What is required:
The records below are to be repeated exactly, minus any pictures.

Given data:

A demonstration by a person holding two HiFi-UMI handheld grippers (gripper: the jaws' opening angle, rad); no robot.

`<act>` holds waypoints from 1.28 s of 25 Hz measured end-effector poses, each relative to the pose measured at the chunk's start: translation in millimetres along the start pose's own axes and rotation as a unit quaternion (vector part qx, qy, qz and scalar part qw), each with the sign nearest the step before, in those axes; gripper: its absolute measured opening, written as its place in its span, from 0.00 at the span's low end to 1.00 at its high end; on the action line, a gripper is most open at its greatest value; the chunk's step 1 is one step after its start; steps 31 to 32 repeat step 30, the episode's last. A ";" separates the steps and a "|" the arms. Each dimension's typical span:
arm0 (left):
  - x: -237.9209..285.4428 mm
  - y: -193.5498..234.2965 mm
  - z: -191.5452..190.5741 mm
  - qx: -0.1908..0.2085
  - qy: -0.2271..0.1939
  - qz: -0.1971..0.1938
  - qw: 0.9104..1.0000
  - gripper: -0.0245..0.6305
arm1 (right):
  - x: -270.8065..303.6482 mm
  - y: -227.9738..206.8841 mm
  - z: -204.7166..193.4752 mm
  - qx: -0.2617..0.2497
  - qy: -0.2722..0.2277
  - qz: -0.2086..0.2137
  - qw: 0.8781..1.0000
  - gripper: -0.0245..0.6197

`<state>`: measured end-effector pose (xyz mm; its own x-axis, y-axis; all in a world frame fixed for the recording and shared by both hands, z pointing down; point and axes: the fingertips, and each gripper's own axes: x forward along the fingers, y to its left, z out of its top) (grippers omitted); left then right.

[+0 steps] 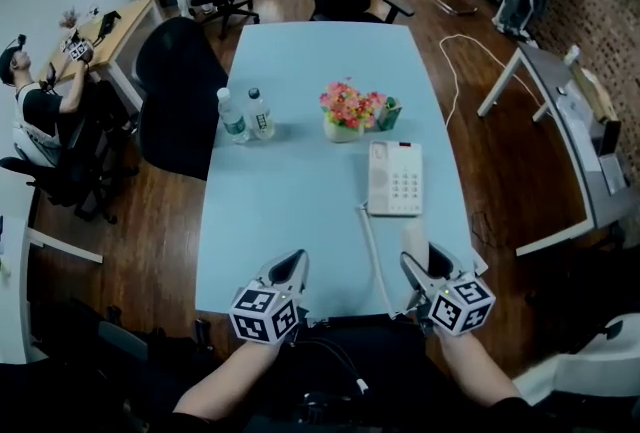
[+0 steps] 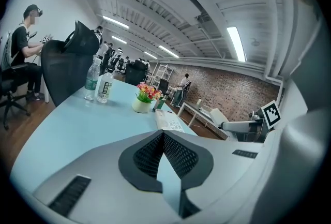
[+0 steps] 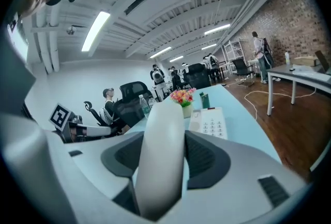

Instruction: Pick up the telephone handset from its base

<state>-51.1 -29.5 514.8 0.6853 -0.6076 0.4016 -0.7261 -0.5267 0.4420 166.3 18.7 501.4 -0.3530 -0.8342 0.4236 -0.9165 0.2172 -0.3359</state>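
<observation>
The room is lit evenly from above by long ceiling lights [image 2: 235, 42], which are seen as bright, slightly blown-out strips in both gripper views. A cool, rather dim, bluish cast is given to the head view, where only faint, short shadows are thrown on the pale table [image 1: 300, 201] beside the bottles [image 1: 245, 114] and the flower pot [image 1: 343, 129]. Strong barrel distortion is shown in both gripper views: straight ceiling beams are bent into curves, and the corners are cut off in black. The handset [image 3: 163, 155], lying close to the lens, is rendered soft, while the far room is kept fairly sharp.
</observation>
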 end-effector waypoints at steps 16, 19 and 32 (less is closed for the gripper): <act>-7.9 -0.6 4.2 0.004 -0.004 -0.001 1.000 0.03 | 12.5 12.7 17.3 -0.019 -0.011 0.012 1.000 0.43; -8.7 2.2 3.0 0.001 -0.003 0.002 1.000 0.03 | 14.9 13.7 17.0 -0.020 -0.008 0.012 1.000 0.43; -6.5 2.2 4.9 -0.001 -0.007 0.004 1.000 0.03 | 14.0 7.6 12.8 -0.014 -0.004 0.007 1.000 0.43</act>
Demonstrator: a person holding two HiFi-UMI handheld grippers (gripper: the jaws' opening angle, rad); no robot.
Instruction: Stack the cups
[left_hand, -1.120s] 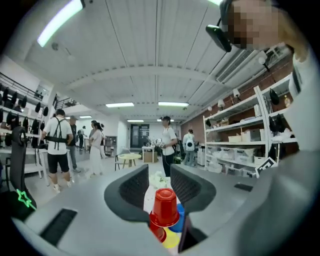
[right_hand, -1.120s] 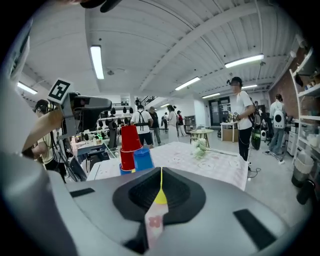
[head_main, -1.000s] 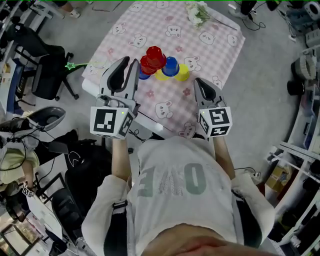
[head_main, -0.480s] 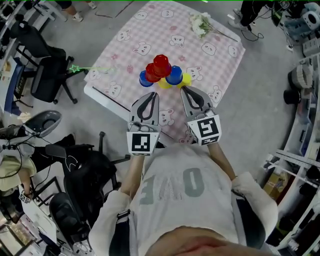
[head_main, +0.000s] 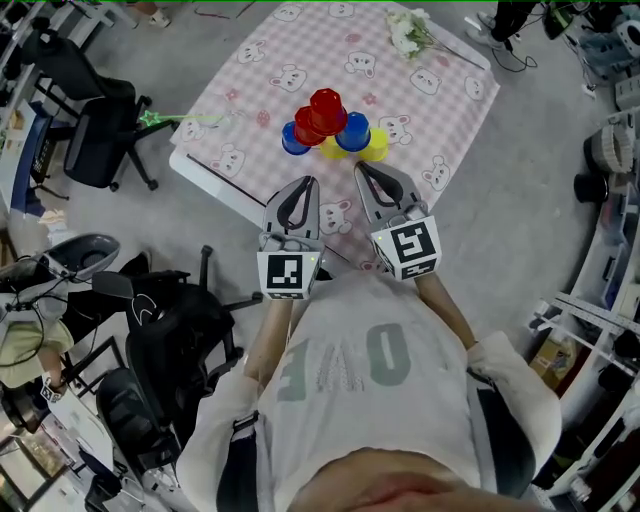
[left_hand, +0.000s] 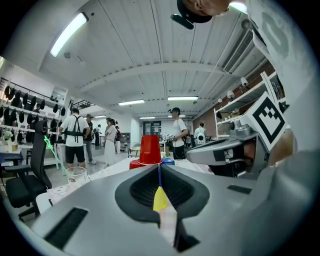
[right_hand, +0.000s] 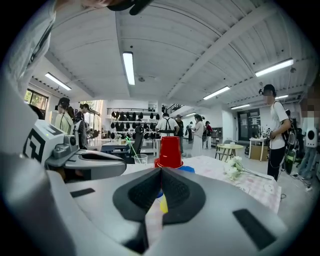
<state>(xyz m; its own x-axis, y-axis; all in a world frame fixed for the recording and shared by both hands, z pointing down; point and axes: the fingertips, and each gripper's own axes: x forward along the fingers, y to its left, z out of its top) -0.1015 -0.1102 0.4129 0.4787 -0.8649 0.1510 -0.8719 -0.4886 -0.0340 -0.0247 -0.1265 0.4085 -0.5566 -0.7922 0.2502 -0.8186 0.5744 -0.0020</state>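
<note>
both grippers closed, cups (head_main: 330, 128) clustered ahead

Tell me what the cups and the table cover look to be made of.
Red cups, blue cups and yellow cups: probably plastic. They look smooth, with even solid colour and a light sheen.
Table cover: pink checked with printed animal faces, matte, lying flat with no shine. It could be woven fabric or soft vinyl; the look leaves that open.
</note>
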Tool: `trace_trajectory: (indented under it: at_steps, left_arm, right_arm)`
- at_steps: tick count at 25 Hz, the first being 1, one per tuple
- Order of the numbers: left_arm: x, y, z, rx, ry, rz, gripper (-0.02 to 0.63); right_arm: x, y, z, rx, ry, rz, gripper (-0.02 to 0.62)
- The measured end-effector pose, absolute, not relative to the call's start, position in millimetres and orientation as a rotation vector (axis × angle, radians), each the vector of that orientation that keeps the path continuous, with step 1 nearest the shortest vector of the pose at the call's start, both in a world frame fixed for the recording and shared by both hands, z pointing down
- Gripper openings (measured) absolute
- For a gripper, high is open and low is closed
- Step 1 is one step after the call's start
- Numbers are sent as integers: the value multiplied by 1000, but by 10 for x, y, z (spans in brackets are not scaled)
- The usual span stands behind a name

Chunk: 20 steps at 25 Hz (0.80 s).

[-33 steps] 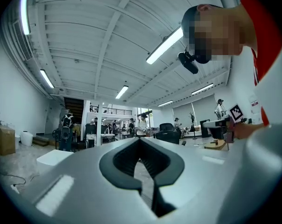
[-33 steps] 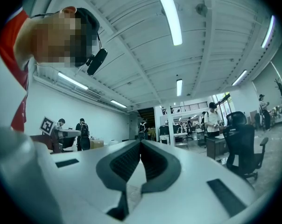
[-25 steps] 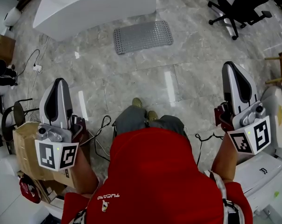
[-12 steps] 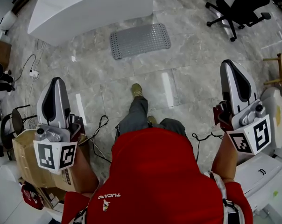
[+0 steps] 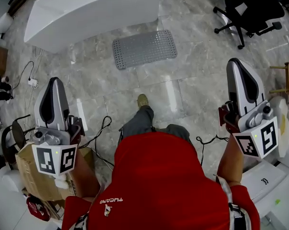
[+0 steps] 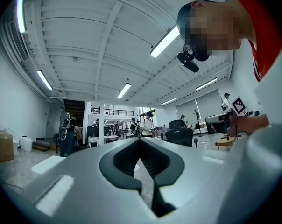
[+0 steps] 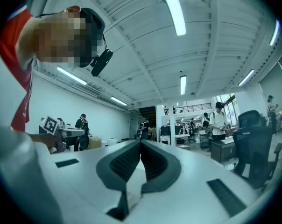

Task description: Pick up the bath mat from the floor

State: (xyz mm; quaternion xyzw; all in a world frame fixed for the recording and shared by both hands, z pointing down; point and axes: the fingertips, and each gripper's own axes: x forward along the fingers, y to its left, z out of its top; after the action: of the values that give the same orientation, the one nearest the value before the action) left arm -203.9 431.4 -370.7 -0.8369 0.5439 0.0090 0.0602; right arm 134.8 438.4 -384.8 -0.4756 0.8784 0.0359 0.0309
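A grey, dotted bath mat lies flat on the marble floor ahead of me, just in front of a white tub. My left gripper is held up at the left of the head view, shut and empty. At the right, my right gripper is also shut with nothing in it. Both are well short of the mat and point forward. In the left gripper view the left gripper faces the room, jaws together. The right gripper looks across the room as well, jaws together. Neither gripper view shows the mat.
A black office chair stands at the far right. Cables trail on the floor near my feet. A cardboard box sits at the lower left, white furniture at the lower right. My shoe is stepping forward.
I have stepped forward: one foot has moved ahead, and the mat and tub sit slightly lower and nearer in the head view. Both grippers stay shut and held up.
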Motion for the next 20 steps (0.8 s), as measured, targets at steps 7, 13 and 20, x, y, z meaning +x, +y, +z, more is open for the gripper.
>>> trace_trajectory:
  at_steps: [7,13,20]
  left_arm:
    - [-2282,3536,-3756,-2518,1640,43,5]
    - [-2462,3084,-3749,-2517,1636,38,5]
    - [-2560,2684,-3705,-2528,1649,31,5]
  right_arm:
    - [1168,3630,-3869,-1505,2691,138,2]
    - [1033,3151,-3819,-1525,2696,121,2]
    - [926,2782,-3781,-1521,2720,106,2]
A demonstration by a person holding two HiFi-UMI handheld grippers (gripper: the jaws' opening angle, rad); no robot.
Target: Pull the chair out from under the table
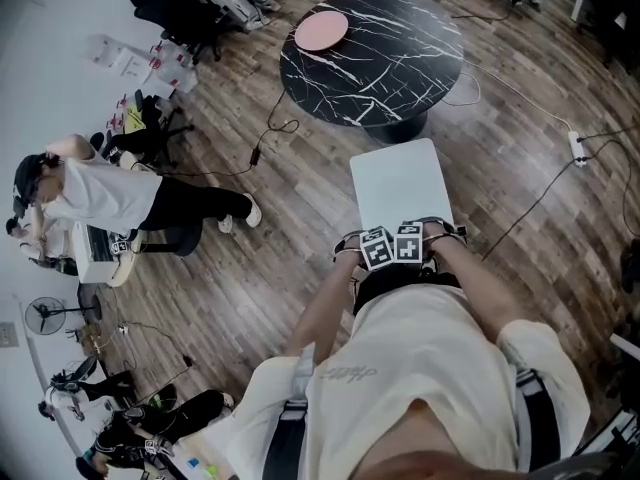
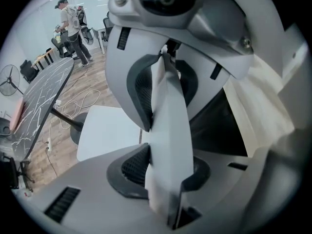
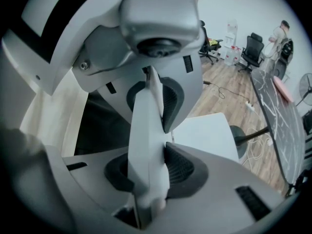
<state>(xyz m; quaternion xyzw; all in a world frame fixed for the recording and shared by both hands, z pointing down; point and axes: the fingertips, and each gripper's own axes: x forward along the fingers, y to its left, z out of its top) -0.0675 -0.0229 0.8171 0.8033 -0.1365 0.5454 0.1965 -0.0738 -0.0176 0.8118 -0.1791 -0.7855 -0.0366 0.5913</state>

Output for this task:
A demonstration by a person holding two HiFi-UMI handheld grippers (gripper: the jaws' opening angle, rad); no robot.

`<act>` holds waypoints from 1.28 s of 25 Hz measured end-effector poses, each relative to the pose measured at the chunk's start: translation in millimetres along the start pose's own axes and rotation as a unit quaternion (vector part qx, qy, qz and scalar part qw), each with the sign nearest the step before, in those axes; gripper: its absolute measured opening, written as its place in its span, from 0.00 at the span's low end to 1.00 at its high end; on the action line, a gripper is most open at its greatest value; the chunk's step 1 is one step after its start; steps 31 to 32 repeat step 30, the episode's last. A ";" separates the steps and a "|" the arms. Each dimension's typical span:
arm0 (left):
  - x: -237.9209..285.4428 mm
  - y: -193.5498..234.2965 mm
  - z: -191.5452..190.5741 mm
  - qx: -0.1908..0.2085
  - qy: -0.2271..0.1939
  - qz: -0.1971..0.1938
  - qw: 0.9104..1.0000
  - gripper: -0.0245..0.6305
arm1 (right):
  - x: -270.8065..303.6482 mm
  - y: -227.9738..206.8841 mm
  - z: -204.7166..193.4752 mm
  - qx: -0.2617..0.2497
  - qy: -0.2722..0.2277
  - qz: -0.2086..0.2137
  - qw: 0.8781..1.0000
  - gripper: -0.0245..0.6197

`<state>`: measured end-effector pose (xyz mm; its own x-axis, y-axis; all in a world frame fixed for the recording and shared by both hands, z pointing down; point and axes: the fingertips, and each gripper's own axes: x forward along the fingers, y to its left, z out of its top) (grippers omitted); left then right.

[+0 steps] 
[+0 steps] 
[+0 steps] 

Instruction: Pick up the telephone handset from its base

<state>-51.1 -29.5 514.8 0.6853 -0.6076 0.4016 -0.7261 -0.5267 0.4420 166.3 18.7 501.4 -0.3530 -0.8342 0.4236 -0.9165 0.2172 -0.3359</state>
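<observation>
The room is lit evenly from above by long ceiling lights [image 2: 235, 42], which are seen as bright, slightly blown-out strips in both gripper views. A cool, rather dim, bluish cast is given to the head view, where only faint, short shadows are thrown on the pale table [image 1: 300, 201] beside the bottles [image 1: 245, 114] and the flower pot [image 1: 343, 129]. Strong barrel distortion is shown in both gripper views: straight ceiling beams are bent into curves, and the corners are cut off in black. The handset [image 3: 163, 155], lying close to the lens, is rendered soft, while the far room is kept fairly sharp.
</observation>
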 end-effector waypoints at steps 16, 19 and 32 (less is closed for the gripper): <act>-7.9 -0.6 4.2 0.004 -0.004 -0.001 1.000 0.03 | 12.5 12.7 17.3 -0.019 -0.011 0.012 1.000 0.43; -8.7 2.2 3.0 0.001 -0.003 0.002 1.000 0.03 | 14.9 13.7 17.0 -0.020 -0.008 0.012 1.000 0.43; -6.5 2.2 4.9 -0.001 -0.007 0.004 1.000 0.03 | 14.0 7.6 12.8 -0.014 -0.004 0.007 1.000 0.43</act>
Demonstrator: a person holding two HiFi-UMI handheld grippers (gripper: the jaws' opening angle, rad); no robot.
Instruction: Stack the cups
[left_hand, -1.120s] 
[right_hand, -1.120s] 
[head_main, -1.000s] 
[head_main, -0.480s] 
[head_main, +0.000s] 
[left_hand, +0.000s] 
[right_hand, +0.000s] 
<state>(xyz m; its own x-axis, y-axis; all in a world frame fixed for the recording and shared by both hands, z pointing down; point and axes: the fingertips, and each gripper's own axes: x forward along the fingers, y to its left, z out of its top) -0.1015 -0.1102 0.4129 0.4787 -0.8649 0.1510 -0.8719 -0.4886 -0.0340 -0.0247 -0.1265 0.4085 -0.5566 -0.7922 0.2502 -0.8186 0.5744 -0.0020</state>
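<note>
both grippers closed, cups (head_main: 330, 128) clustered ahead

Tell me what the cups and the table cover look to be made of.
Red cups, blue cups and yellow cups: probably plastic. They look smooth, with even solid colour and a light sheen.
Table cover: pink checked with printed animal faces, matte, lying flat with no shine. It could be woven fabric or soft vinyl; the look leaves that open.
</note>
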Tool: `trace_trajectory: (indented under it: at_steps, left_arm, right_arm)`
- at_steps: tick count at 25 Hz, the first being 1, one per tuple
- Order of the numbers: left_arm: x, y, z, rx, ry, rz, gripper (-0.02 to 0.63); right_arm: x, y, z, rx, ry, rz, gripper (-0.02 to 0.62)
- The measured end-effector pose, absolute, not relative to the call's start, position in millimetres and orientation as a rotation vector (axis × angle, radians), each the vector of that orientation that keeps the path continuous, with step 1 nearest the shortest vector of the pose at the call's start, both in a world frame fixed for the recording and shared by both hands, z pointing down
- Gripper openings (measured) absolute
- For a gripper, high is open and low is closed
- Step 1 is one step after the call's start
- Numbers are sent as integers: the value multiplied by 1000, but by 10 for x, y, z (spans in brackets are not scaled)
- The usual span stands behind a name

Chunk: 20 steps at 25 Hz (0.80 s).

[-33 steps] 
[-33 steps] 
[-25 steps] 
[-12 steps] 
[+0 steps] 
[+0 steps] 
[+0 steps] 

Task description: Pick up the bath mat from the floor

State: (xyz mm; quaternion xyzw; all in a world frame fixed for the recording and shared by both hands, z pointing down; point and axes: the fingertips, and each gripper's own axes: x forward along the fingers, y to its left, z out of its top; after the action: of the values that give the same orientation, the one nearest the value before the action) left arm -203.9 431.4 -370.7 -0.8369 0.5439 0.0090 0.0602; right arm 134.8 438.4 -384.8 -0.4756 0.8784 0.0359 0.0309
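A grey, dotted bath mat lies flat on the marble floor ahead of me, just in front of a white tub. My left gripper is held up at the left of the head view, shut and empty. At the right, my right gripper is also shut with nothing in it. Both are well short of the mat and point forward. In the left gripper view the left gripper faces the room, jaws together. The right gripper looks across the room as well, jaws together. Neither gripper view shows the mat.
A black office chair stands at the far right. Cables trail on the floor near my feet. A cardboard box sits at the lower left, white furniture at the lower right. My shoe is stepping forward.
I have stepped forward: one foot has moved ahead, and the mat and tub sit slightly lower and nearer in the head view. Both grippers stay shut and held up.
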Motion for the next 20 steps (0.8 s), as measured, targets at steps 7, 13 and 20, x, y, z meaning +x, +y, +z, more is open for the gripper.
>>> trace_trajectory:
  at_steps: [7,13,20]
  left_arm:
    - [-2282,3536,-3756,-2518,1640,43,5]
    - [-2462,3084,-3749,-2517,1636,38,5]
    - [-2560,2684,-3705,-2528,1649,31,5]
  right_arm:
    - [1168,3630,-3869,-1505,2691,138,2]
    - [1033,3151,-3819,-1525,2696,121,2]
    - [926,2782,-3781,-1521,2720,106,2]
A demonstration by a person holding two HiFi-UMI handheld grippers (gripper: the jaws' opening angle, rad); no robot.
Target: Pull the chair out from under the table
<state>(xyz m; quaternion xyzw; all in a world frame fixed for the recording and shared by both hands, z pointing down; point and axes: the fingertips, and each gripper's own axes: x forward along the fingers, y to its left, z out of its top) -0.0675 -0.0229 0.8171 0.8033 -0.1365 0.5454 0.1965 -0.0738 -0.0176 0.8118 -0.1791 -0.7855 -0.0366 0.5913</state>

Nothing else is required to complete this exercise.